Speaker 1: And it means like, you mess with me at all and I'm gonna kill you. And I'm in the right.
Speaker 2: Yeah, that's right. So what God appointed Adam and Eve to do together, which is to, the two to be one, and to rule together over the animals. Now you get one guy who takes two. So he, yeah, begins to treat women like animals to be accumulated.
Speaker 1: He takes the delivering ally and turns it into a possession.
Speaker 2: Yeah. And then he mutates or distorts the rule or power that he has to take life instead of to preserve life. So he's, he's the anti-Adam. And he's —
Speaker 1: Let's get outta cities. Let's just get out.
Speaker 2: Well, so the narrative does, the narrative switches back to Adam and Eve and says, man, I hope there's like another line here ‘cause this one's not going well. And it shifts the focus to Seth. There was another son born to Adam and Eve, named Seth. And because Eve said, because God appointed me another seed in the place of Abel. So Cain killed him. And Seth also had a son and he named him Enosh. So it's the —
Speaker 1: Yeah. Enoch versus Enosh.
Speaker 2: Exactly. Cain gave birth to Enoch and that led to the city and murder. But now here's Seth, and through Seth is born Enosh, which has similar spelling and rhymes. And Enosh leads to worship. Then it was begun to call on the name of Yahweh.
Speaker 1: So this is the line of the seed promised.
Speaker 2: Seed of the woman. Yep. And then what follows is your favorite type of literature in Genesis and mine, genealogy. Yeah, totally. So the story stops and we just pause and go through 10 generations of Seth's line leading up to the ninth generation, a guy named Lemek. And when he's 777, he gives birth to Noah.
Speaker 1: Okay. So Noah's 10 generations from Adam?
Speaker 2: 10 generations from Adam. From Adam to Noah, 10 generations. Now the biblical authors have one more story to tell us connected to what was going on in the time of Cain.
Speaker 2: So the three stories after Adam and Eve are exiled from Eden are the story of Cain, then that story we just looked at just now, Lemek and the city, what happens out of Cain's city leading to Lemek. And then we get a third story about what, the last cap of what's going on down here. And it's Genesis 6:1-4, the well-known story about the sons of Elohim that take human daughters. And they took wives for themselves, whomever they choose.

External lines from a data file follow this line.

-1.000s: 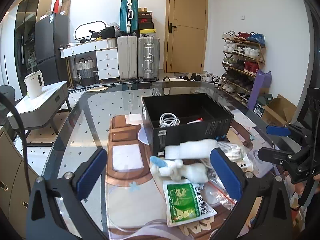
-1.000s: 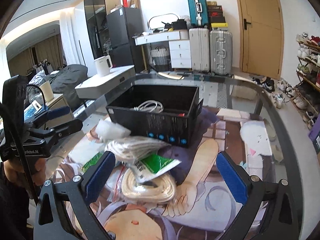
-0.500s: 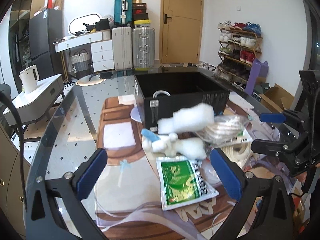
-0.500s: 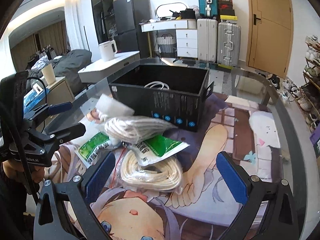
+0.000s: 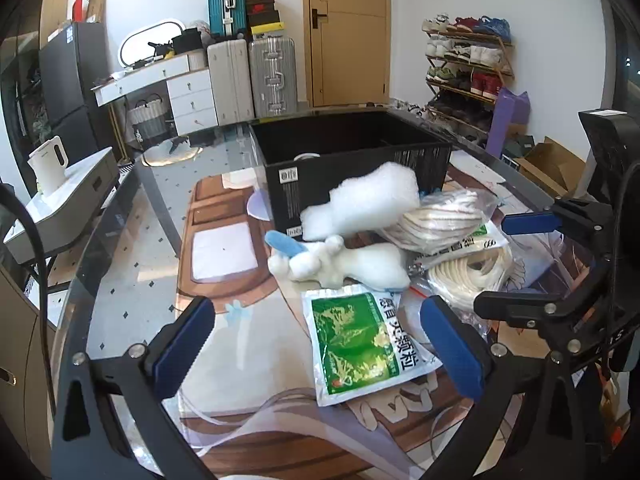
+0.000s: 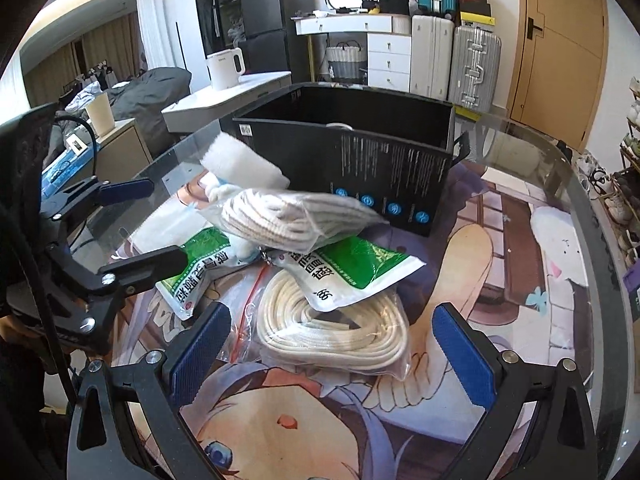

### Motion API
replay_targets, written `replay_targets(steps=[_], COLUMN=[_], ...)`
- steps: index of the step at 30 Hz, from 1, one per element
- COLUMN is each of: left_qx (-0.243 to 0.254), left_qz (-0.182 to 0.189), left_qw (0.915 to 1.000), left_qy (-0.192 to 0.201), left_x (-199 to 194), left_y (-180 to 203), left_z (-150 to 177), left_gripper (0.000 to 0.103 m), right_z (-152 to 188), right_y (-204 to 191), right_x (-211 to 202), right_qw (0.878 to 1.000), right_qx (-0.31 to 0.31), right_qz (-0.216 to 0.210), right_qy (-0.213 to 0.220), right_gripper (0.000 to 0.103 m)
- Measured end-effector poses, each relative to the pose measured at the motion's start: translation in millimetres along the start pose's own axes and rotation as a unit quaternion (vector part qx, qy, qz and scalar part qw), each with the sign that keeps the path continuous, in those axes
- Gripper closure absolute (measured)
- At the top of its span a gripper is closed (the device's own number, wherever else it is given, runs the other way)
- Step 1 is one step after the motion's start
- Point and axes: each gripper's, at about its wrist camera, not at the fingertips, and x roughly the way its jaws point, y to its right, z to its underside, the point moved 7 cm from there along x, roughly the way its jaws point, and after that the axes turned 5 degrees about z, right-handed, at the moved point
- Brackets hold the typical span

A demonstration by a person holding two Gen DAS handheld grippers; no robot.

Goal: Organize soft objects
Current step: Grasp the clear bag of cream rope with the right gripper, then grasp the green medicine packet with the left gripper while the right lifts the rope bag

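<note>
both views have drawn nearer the soft pile at frame centre; left gripper and right gripper gape empty.

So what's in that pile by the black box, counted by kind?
Green sachets: 2
Bagged coils of white rope: 2
White plush toys: 1
White fluffy wads: 1
Total: 6
</note>
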Motion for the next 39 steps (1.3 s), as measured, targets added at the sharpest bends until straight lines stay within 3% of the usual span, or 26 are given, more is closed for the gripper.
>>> replay_targets(steps=[15,27,39], left_qx=[-0.03,-0.028,-0.021], left_qz=[0.02,0.022,0.02], left_qw=[0.9993,0.9993,0.9995], left_qy=[-0.008,-0.007,-0.011], left_x=[2.9,2.1,5.2], left_y=[-10.2,-7.9,-5.6], left_z=[2.8,4.9,9.0], left_gripper=[0.0,0.0,0.0], right_z=[6.1,5.0,5.8], right_y=[-9.3,-10.8,-5.7], right_x=[22.0,26.0,15.7], right_qw=[0.999,0.999,0.999], right_qx=[-0.005,-0.008,-0.014], right_qz=[0.013,0.019,0.012], right_qy=[-0.039,-0.041,-0.03], right_gripper=[0.001,0.002,0.031])
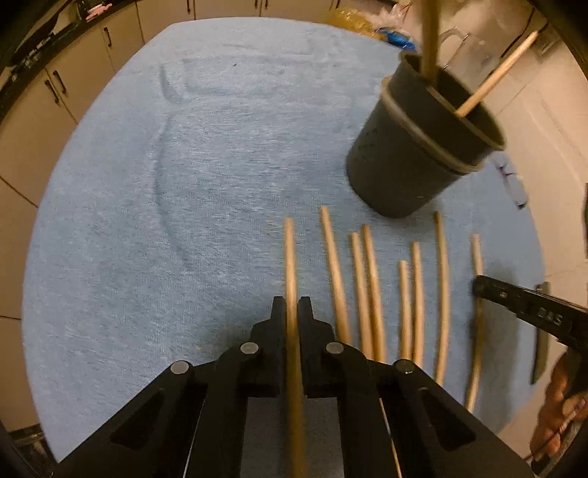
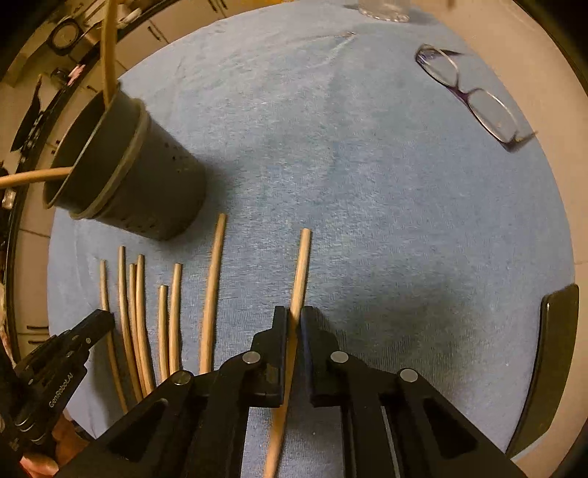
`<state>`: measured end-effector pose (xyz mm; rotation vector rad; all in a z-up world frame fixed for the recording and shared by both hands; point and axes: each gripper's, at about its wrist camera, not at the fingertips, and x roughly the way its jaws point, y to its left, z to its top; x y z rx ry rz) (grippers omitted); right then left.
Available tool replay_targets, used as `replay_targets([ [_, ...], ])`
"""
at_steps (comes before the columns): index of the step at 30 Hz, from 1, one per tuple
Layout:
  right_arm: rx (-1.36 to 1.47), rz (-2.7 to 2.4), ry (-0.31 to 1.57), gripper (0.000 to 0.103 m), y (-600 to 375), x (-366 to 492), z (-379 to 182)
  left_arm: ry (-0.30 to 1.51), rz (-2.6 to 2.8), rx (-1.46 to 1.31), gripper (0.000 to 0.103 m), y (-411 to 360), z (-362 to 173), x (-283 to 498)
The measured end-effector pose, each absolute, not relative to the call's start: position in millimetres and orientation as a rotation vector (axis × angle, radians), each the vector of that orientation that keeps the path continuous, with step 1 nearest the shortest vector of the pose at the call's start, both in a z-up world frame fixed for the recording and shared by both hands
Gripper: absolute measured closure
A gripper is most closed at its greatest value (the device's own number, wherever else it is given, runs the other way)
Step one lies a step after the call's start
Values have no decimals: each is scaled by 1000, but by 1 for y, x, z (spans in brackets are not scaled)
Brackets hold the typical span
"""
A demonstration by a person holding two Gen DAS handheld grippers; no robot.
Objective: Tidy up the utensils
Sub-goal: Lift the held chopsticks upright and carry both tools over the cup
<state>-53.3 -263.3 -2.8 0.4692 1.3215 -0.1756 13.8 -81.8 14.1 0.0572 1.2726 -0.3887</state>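
Several wooden chopsticks [image 1: 371, 286] lie side by side on a blue cloth [image 1: 183, 184]; they also show in the right wrist view [image 2: 139, 312]. A dark cup [image 1: 422, 139], also seen in the right wrist view [image 2: 125, 172], stands beyond them with two chopsticks in it. My left gripper [image 1: 292, 307] is shut on one chopstick [image 1: 290, 257] at the left end of the row. My right gripper [image 2: 293, 316] is shut on another chopstick [image 2: 302, 264] at the right end. The right gripper shows in the left wrist view [image 1: 477, 286], the left gripper in the right wrist view [image 2: 104, 318].
A pair of glasses [image 2: 474, 95] lies on the cloth at the far right. A dark flat object [image 2: 551, 360] sits at the cloth's right edge. A clear glass [image 2: 382, 9] stands at the far edge. Cabinets [image 1: 55, 92] lie beyond the table on the left.
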Motion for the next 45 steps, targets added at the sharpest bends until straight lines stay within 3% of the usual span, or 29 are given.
replay_targets([
  [16,429,-116,929,96,-241,-116,87,921,-482,38,97,-56,101,-31],
  [28,375,-171,778,96,-223,-145,136,837,-546,42,97,-44,151,-44],
  [45,382,-198,689,96,-229,-152,170,796,-555,18,97,-40,171,-43],
])
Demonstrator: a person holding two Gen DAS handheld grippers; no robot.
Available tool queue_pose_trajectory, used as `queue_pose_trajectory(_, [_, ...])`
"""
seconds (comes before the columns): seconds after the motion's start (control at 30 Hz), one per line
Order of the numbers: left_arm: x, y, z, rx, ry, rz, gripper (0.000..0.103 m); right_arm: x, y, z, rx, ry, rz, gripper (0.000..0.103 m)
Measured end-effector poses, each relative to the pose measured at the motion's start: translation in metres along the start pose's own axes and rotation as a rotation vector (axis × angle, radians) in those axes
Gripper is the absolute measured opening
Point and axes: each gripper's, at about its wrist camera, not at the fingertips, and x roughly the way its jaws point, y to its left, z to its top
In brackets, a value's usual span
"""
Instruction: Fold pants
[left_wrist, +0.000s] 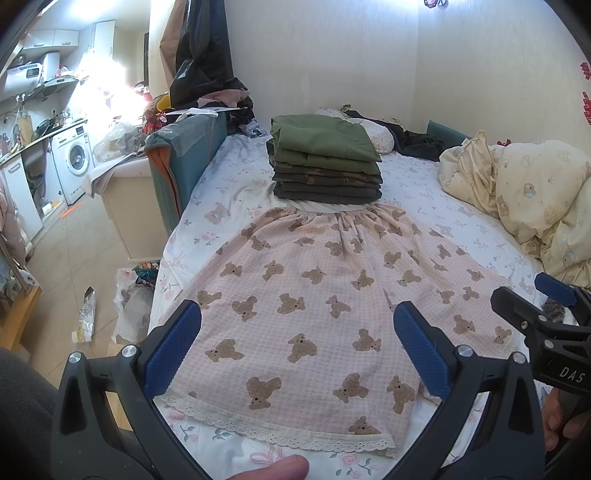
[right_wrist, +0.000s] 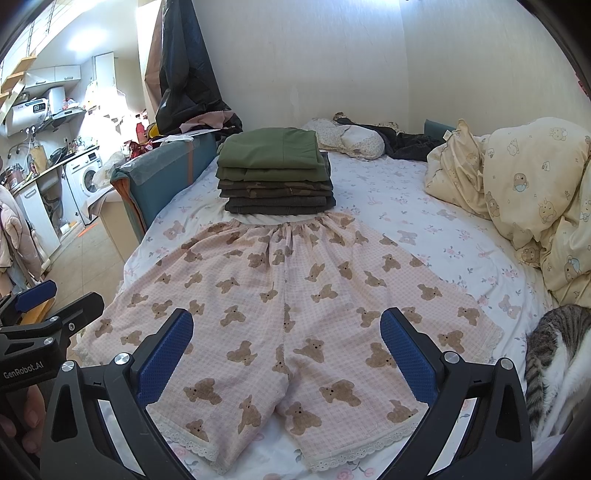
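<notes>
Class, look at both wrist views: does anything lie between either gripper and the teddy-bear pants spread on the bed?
Nothing visible does. The left gripper and right gripper both hang open directly over the pants. The stack of folded clothes sits beyond the waistband, and the cat lies off to the right.

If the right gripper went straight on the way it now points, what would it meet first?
Probably the pink bear-print pants, spread flat on the bed: the open right gripper hovers over their legs, angled down. On a shallower line it would reach the stack of folded clothes. Depth is unclear.
</notes>
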Motion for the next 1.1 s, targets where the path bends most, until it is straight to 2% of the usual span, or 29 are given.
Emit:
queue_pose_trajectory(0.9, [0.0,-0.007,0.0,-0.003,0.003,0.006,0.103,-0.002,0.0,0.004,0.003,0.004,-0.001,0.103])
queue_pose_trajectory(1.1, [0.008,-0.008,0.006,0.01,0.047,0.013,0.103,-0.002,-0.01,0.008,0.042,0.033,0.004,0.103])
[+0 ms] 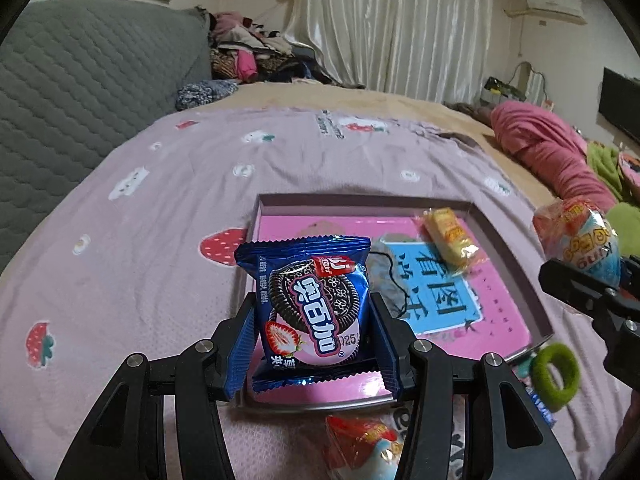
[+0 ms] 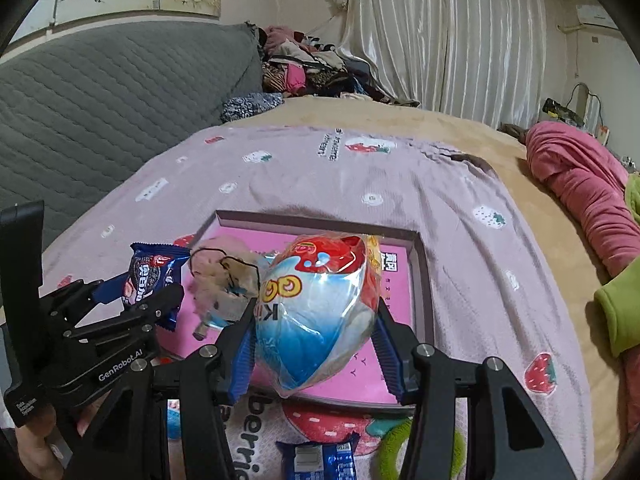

And you're like, well that's kind of a Lemek move.
Speaker 1: Hmm.
Speaker 2: In fact, it's that little detail that has led some interpreters throughout history to believe that the sons of Elohim are humans. That the sons of Elohim are the descendants from the line of Cain. And that the daughters of Adam, or humanity, are daughters from the line of Seth. It's a very —
Speaker 1: It's a common interpretation.
Speaker 2: It's an interpretation that began, uh, uh, I'm pretty sure, this has been a while since I've looked. I'm pretty sure the first signs of that interpretation are in early Christian circles and then in some early Jewish circles after that. But the earliest known interpretation in Second Temple Judaism is that this is about spiritual beings because taking human daughters, ‘cause that's what the Sons of Elohim —
Speaker 1: Sons of Elohim is a phrase often or primarily used for deities.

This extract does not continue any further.